The noise level does vary as a function of frequency as well, as is shown in Figure 2 for a location in the eastern tile of the Norma field. In particular, the noise is marginally higher ( ${\approx}1.7\,\mathrm{mJy}$ ) at the low-redshift end of the band, but drops to ${\approx} 1.4\,\mathrm{mJy}$ at the high-redshift end as a result of decreasing system temperature and increasing primary beam overlap when mosaicking multiple footprints. A similar behaviour is seen in all fields, although the noise level is generally much higher across the northern tile of the NGC 4636 field due to one footprint missing (see Figure A.2 in Appendix A).
The target noise level of WALLABY of $1.6\,\mathrm{mJy}$ per beam and spectral channel translates into a $5 \sigma$ H i mass detection limit of about $5.2 \times 10^{8} \, (D_{\rm L} / 100\,\mathrm{Mpc})^{2} \, {\rm M}_{{\odot}}$ over 50 spectral channels ( ${\approx}200\,\mathrm{km \, s}^{-1}$ ), assuming a point source. The corresponding $5 \sigma$ H i column density sensitivity is $8.6 \times 10^{19} \, (1 + z)^{4} \, \mathrm{cm}^{-2}$ over 5 channels ( ${\approx}20\,\mathrm{km \, s}^{-1}$ ) for emission filling the 30′′ beam.
4.2 Image deconvolution
In the current WALLABY data reduction pipeline, image deconvolution is carried out on each individual primary beam and prior to mosaicking of all 36 beams of a footprint and combination of two footprints into a single tile. As a result, faint sidelobes which are below the noise level in an individual primary beam may resurface after mosaicking due to the lower noise floor in the mosaicked tile. While this is not generally a problem for WALLABY pilot survey data due to the low intrinsic sidelobe levels of ASKAP’s synthesised beam and the faintness of the majority of the sources detected by the survey, sidelobes were picked up by the source finding pipeline near individual bright and extended objects, most notably around the bright galaxy NGC 3137 (WALLABY J100903–290239) in the Hydra field.
Another problem affecting parts of the data is that the deconvolution algorithm appears to have failed to converge for a limited number of spectral channels and primary beams. This divergence occurs in channels where most of the data have been flagged, for example, due to excessive RFI, and results in certain primary beams having arbitrary positive and negative flux density values in a small number of spectral channels. Due to their visual appearance these have been dubbed ‘zebra beams’. They pose a significant challenge to source finding, and our current approach is to automatically detect and flag entire spectral channels containing ‘zebra beams’ at the start of the source finding pipeline. As a result, some galaxies may be missing flux if flagged channels occurred across their spectral profile width.

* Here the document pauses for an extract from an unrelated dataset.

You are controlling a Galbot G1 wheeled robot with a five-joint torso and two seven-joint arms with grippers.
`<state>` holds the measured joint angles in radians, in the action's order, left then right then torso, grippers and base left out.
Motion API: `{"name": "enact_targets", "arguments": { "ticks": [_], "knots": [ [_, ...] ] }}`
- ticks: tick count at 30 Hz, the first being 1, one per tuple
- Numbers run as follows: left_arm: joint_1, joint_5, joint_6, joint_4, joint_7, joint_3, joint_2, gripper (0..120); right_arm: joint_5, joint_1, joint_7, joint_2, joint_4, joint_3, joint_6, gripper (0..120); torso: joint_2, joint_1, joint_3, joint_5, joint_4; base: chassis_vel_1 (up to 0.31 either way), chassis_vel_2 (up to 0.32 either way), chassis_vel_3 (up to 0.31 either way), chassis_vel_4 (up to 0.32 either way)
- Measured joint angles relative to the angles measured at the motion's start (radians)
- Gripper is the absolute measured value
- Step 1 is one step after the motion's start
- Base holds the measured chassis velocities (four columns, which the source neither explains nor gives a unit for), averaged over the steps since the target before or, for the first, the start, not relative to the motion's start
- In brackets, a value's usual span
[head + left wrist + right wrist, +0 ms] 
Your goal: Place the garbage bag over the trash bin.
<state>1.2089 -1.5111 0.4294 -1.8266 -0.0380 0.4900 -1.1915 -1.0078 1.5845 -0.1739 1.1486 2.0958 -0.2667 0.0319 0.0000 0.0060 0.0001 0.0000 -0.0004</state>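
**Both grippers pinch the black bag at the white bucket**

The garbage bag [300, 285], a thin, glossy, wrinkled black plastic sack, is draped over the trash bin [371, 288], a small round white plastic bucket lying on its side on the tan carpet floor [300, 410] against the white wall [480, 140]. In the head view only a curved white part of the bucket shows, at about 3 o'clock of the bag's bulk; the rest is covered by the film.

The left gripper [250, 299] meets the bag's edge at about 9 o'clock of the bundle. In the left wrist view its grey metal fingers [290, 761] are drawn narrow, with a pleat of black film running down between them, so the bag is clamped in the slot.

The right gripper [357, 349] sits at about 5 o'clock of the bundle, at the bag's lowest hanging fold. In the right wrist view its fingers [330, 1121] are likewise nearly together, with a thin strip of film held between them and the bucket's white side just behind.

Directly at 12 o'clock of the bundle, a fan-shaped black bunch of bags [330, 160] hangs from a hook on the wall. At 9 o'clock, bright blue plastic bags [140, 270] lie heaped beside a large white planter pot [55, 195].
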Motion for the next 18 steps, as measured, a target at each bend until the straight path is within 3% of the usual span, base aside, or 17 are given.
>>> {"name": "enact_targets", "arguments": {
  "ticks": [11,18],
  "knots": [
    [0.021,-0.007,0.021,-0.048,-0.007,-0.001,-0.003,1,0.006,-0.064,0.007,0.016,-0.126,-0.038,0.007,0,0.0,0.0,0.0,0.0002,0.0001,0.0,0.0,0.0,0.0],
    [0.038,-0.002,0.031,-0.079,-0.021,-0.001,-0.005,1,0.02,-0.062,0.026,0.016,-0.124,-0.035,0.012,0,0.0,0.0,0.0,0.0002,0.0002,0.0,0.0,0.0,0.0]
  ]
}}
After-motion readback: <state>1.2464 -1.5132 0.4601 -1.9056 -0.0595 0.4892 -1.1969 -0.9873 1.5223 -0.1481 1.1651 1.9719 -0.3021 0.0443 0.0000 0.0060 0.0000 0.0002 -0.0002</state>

Another intrinsic issue related to deconvolution in general is the fact that only bright emission above the noise level can be deconvolved, while faint emission sitting below the noise level at the original spatial and spectral resolution of the data will remain convolved with the dirty beam. As a result, faint and bright sources in the same deconvolved image could be characterised by rather different beams (or possibly even a combination of the clean and dirty beam) which poses a challenge for the accurate recovery of the integrated flux of a source, in particular as the dirty beam will generally vary with frequency. This problem is not specific to WALLABY, but affects any blind interferometric survey. We discuss the resulting consequences in more detail in Section 6.
This specific problem was first noted in the Hydra internal team release 1 (Hydra TR1) data which has a restoring beam size of 30′′, but a dirty beam size that is somewhat smaller and slightly elliptical, ranging from about $28.5'' \times 26''$ at $1295.5\,\mathrm{MHz}$ to about $30'' \times 27.5''$ at $1439.5\,\mathrm{MHz}$ . As a result, the flux measurements for fainter, not fully deconvolved sources in Hydra TR1, which are based on the assumption of a 30′′ circular beam, are too low by as much as 18% at the low-frequency end of the band.

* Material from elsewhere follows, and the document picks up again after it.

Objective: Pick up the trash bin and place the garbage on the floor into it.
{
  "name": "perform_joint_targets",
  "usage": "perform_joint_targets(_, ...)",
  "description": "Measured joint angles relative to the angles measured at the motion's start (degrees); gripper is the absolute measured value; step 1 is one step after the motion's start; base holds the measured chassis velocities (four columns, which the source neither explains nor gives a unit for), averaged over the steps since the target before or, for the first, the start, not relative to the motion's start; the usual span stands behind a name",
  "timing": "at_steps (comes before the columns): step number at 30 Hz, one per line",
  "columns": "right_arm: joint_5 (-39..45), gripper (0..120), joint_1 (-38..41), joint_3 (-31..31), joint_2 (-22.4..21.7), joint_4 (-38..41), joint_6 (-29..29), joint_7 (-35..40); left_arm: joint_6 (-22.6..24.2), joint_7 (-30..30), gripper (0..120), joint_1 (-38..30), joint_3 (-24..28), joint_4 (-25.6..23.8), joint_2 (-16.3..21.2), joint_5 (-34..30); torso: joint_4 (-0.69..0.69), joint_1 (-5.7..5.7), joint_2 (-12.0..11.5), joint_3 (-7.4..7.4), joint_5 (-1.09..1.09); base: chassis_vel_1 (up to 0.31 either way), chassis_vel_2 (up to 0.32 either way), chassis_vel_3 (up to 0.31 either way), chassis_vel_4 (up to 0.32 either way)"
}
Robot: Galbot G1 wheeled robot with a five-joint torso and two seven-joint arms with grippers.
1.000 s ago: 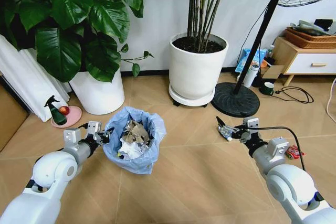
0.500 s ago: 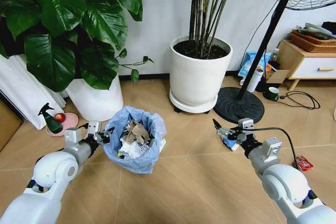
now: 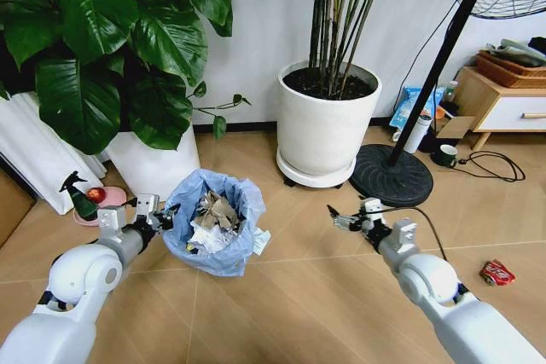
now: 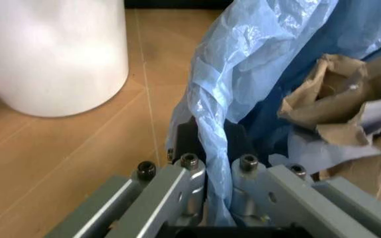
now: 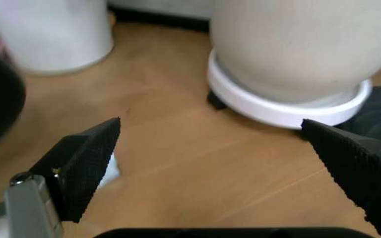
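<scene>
The trash bin (image 3: 223,253), dark with a wrinkly light-blue bag liner (image 4: 243,64), is packed with brown and white paper wads (image 3: 213,215). My left gripper (image 3: 162,217) is shut on its near-left rim; in the left wrist view the fingers (image 4: 190,168) pinch the liner and the dark rim. My right gripper (image 3: 341,221) hangs open low over the floor (image 3: 324,296), right of the bin, with nothing between its fingertips (image 5: 88,158). Of the garbage, a white scrap (image 3: 260,242) lies by the bin and a red can (image 3: 496,273) lies far right.
Two large white plant pots (image 3: 328,121) (image 3: 153,164) stand behind the bin. A black fan base (image 3: 388,181) and pole stand at the right, beyond them a wooden cabinet (image 3: 503,100) and a cable. A green spray bottle (image 3: 81,198) stands at far left.
My right gripper has swung left, toward the bin. The whole head view has shifted, so the camera moved. My left gripper still holds the bin's rim.
</scene>
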Motion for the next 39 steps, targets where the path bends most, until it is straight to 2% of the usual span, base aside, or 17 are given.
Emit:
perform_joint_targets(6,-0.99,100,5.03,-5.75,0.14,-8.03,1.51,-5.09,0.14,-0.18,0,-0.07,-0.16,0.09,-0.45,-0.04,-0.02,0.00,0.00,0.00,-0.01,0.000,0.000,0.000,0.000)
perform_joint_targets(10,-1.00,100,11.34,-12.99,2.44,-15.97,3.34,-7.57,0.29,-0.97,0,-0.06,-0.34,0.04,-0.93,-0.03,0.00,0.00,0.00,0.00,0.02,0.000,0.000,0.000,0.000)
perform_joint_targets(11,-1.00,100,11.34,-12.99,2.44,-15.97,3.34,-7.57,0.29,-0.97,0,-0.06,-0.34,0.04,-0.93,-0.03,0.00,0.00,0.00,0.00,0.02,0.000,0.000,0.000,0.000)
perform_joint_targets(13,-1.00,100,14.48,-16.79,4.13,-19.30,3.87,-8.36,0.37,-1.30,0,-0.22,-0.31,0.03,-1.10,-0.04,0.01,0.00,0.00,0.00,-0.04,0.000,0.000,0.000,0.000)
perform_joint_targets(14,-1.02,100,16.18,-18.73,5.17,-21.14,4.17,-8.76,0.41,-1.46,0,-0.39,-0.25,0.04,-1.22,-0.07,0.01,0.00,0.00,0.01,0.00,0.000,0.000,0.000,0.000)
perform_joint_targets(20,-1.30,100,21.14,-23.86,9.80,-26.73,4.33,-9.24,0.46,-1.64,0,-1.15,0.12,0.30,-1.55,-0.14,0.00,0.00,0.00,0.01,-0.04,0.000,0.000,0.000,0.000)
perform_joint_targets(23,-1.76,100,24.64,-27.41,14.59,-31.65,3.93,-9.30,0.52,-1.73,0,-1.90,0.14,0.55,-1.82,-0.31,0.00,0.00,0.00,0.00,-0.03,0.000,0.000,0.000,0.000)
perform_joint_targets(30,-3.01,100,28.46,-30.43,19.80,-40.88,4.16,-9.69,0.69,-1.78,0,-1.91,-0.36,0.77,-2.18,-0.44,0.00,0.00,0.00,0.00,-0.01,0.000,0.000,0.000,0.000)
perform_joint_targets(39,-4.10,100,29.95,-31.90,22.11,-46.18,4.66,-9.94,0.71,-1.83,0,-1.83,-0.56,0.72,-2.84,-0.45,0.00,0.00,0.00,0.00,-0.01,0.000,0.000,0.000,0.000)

4.3 Residual continuum emission
All phase 1 pilot survey data cubes still contain residual radio continuum emission as a result of imperfect continuum subtraction by the ASKAP data reduction pipeline. These residuals manifest themselves as a periodic bandpass ripple feature in the direction of bright radio continuum sources and their sidelobes. The severity of the continuum artefacts is a function of angular distance from the position of the continuum source and also depends on whether the continuum source is located inside the field (in which case it will have been imaged and subtracted by the data reduction pipeline) or not. In addition, due to the declination-dependence of ASKAP’s UV coverage, the amplitude of continuum residuals is expected to be generally higher near the celestial equator due to elevated beam sidelobe levels.
In WALLABY pilot data, continuum residuals become detectable when the flux density of the original continuum source exceeds ${\approx} 100\,\mathrm{mJy}$ . For brighter sources of ${\gtrsim} 1\,\mathrm{Jy}$ the amplitude of the ripple becomes more significant, and faint sidelobes around the position of the continuum source may show up as well. Very bright sources of ${\gtrsim}10\,\mathrm{Jy}$ have catastrophic effects when the current pipeline is employed, as they create sidelobes and other artefacts across a significant portion of the sky area covered by the affected tile.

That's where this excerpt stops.